The general consensus among local fans and smart baseball folk is that Joe Mauer finally grew into his post-concussion role of first baseman in 2017. This could be confirmed by both “the eye test” (if you watched the Twins even a little this year, you know) and by the maths. Regardless of how many guys with dog avis on Twitter called him a pussy, his journey from replacement-level fielder to defensive asset seemed complete. So much so, in fact, that Gold Glove consideration was expected.
Now, you’re ticked off. And you should be! I’m ticked off too! He was really good in the field! Your eyes and the numbers didn’t lie!
Here’s the thing, though: It doesn’t matter.
I’ve gotten upset about awards my entire life. The Gold Gloves are particularly egregious, even if they’ve allegedly improved. Derek “Past a Diving” Jeter’s 2005 award is an injustice on the level of Ryan Gosling not getting nominated for Best Actor for The Nice Guys last year.
The thing is, I didn’t even remember that specific award until I Googled “worst gold glove winners”. I knew Jeter would be there as sure as if I Googled “who maybe gave Jessica Alba the Herp”, but I didn’t remember 2005. That’s a million years ago. I’m looking at the other shortstops and can’t say who got ripped off: Orlando Cabrera? Michael Young? JASON BARTLETT? It doesn’t matter.
If I have learned anything, it’s that there are always going to be guys getting rewarded for shit they don’t deserve (gender is not unintentional here), while someone more deserving goes wanting. And it sucks, but in the case of baseball awards, my god are you going to forget about this snub so fast. You’re going to remember Phil Cuzzi absolutely butchering the fair/foul call in 2009 for the rest of your life. This minor injustice, you won’t.
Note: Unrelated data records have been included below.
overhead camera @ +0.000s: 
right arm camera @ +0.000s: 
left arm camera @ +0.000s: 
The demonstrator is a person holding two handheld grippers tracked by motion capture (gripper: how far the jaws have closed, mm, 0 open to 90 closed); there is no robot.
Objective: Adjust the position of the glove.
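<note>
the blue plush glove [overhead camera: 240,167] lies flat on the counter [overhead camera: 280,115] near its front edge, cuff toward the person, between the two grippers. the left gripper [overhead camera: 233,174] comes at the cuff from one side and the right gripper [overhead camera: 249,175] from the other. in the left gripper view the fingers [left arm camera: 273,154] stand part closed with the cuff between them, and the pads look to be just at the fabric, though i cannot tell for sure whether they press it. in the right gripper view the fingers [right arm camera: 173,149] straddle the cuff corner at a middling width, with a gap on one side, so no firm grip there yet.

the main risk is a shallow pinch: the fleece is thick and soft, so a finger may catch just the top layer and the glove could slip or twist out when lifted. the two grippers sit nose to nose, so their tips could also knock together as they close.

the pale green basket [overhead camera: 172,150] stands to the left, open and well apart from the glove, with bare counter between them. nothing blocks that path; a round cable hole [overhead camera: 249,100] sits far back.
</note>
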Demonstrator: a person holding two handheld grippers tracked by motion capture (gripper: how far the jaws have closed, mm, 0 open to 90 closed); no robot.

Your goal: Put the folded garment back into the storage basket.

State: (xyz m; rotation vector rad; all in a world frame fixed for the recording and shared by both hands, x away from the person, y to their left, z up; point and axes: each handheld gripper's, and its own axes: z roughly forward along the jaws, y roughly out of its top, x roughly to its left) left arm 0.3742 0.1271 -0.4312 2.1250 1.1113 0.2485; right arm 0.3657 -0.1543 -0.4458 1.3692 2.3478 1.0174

Here’s what you can do with that anger you feel inside you right now:
- Crack the books on potential free agents and trade targets for the Minnesota rotation and bullpen.
- Monitor Miguel Sano’s health like you would your own son’s.
- Tease your Detroit friends about Rick Anderson having to sleep on their couch until he gets approved for a home loan.
- Pen a very angry, measured letter to Phil Cuzzi asking him why he is the way he is. Being respectful is key, that way he’ll feel worse about What He’s Done.
- Maybe sign up for one of those meal services they advertise on podcasts? You never have time to get to the grocery store, and these fresh, innovative meals might be just the thing for a busy professional like yourself.
I hope this helps. Don’t be angry at Mitch Moreland. You don’t know him or what he even looks like probably. Is he the guy with the tattoos or one of those Gnarly Beard Guys? It doesn’t matter. It’s not his fault. Let it go. Genie, you’re free.
P.S. If Buxton doesn’t win I will join Gleeman and burn this thing to the ground.